What does all this have to do schizophrenia?

It turns out that exactly the same DARPP-32 variant that occurs in most normally functioning brains has been found to be also common in people with schizophrenia. The evolutionary implication of this fact is that by selecting the most advantageous DARPP variant to optimize the connection between the striatum and the prefrontal cortex , natural selection also selected for schizophrenia. Nothing is perfect in life.

But there is another, more clinical, implication. It suggests that the striatum itself is not the seat of the schizophrenia abnormality, since schizophrenics possess DARPP-32, the gene that optimizes its function.

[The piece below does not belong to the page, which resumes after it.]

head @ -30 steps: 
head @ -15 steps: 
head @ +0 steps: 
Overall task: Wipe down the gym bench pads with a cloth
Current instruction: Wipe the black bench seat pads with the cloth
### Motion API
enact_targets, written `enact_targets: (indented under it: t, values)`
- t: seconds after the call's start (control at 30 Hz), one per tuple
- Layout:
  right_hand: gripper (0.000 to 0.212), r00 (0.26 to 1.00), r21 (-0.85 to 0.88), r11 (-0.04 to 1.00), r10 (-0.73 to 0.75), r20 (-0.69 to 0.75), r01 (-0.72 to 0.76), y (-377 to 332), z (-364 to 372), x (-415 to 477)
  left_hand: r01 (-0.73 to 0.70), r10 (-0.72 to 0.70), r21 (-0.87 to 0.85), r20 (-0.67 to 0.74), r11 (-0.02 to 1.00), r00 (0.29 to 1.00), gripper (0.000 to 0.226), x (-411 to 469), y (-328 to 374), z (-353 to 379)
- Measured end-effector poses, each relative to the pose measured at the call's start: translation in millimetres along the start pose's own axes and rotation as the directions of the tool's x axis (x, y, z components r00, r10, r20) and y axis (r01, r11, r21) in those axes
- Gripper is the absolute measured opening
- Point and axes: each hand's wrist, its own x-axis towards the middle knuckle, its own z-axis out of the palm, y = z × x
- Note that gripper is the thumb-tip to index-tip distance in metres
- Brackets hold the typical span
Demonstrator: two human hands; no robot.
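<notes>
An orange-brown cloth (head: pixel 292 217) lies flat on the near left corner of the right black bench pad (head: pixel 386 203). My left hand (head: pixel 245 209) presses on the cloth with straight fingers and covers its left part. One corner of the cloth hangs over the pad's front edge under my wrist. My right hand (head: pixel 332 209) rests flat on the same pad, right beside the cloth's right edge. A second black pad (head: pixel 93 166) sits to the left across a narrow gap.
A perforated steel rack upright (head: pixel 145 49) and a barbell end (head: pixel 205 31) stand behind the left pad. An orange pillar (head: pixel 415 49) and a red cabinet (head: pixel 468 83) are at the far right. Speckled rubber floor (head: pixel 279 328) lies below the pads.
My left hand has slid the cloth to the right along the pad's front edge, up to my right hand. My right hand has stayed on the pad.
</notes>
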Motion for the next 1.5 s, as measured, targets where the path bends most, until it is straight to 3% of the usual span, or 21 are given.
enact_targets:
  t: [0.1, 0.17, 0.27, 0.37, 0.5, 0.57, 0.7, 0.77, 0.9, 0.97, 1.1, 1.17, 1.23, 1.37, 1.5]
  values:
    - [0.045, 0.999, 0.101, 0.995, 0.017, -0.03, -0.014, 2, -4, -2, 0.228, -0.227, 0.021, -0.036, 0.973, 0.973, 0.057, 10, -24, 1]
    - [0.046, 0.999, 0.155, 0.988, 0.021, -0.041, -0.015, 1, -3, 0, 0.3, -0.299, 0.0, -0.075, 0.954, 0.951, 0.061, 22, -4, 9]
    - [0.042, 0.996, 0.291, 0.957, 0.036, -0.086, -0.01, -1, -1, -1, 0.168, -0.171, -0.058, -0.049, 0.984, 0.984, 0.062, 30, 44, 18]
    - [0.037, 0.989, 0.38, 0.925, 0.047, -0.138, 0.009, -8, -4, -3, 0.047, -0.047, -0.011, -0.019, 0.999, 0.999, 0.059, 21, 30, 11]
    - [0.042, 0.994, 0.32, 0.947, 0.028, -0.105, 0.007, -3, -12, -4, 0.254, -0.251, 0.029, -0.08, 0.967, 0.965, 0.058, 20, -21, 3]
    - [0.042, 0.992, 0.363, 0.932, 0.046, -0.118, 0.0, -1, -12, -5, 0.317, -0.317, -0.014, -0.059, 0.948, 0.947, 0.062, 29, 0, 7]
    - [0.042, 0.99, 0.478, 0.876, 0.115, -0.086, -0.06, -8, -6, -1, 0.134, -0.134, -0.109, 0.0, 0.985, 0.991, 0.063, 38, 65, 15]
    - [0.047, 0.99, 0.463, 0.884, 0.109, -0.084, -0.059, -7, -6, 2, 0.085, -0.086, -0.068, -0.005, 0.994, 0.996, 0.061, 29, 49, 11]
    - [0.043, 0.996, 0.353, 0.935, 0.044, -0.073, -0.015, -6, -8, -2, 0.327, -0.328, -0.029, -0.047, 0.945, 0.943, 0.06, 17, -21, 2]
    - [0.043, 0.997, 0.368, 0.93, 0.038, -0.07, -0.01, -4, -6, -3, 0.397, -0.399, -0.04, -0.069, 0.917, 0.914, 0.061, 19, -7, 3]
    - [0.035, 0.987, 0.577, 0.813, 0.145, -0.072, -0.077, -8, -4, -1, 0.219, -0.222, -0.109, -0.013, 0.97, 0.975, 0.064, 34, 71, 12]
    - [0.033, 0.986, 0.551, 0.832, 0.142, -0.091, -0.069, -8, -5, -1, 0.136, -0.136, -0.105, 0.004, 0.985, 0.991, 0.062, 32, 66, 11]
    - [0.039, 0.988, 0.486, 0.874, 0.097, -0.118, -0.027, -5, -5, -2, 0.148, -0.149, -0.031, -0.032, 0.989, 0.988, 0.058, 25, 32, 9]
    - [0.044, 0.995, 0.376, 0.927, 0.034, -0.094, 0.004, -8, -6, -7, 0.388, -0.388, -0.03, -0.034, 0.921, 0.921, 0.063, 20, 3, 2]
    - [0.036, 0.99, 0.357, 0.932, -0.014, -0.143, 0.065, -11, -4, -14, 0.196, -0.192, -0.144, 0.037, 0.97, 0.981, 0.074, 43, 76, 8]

The authors of the JCI article speculate that the schizophrenia defect then must lie in the prefrontal cortex, the area that filters and controls all those stimuli coming from the striatum. It is possible that everyone could have an underlying propensity to have hallucinations, but normally functioning prefrontal lobes suppress them. (Indeed, in sleep, when the prefrontal lobe is 'asleep' as well, we may have dreams that sometimes have an hallucinatory character). Not so for people with schizophrenia--there is no 'censor' there to check those 'unnatural voices', as the bard would say, rising from the depths of their brain to haunt them.

 Is this speculation rational? Absolutely. Is it right? Hard to say. Biology has a way of confounding us every time we think we have found “the answer.” Only time will tell.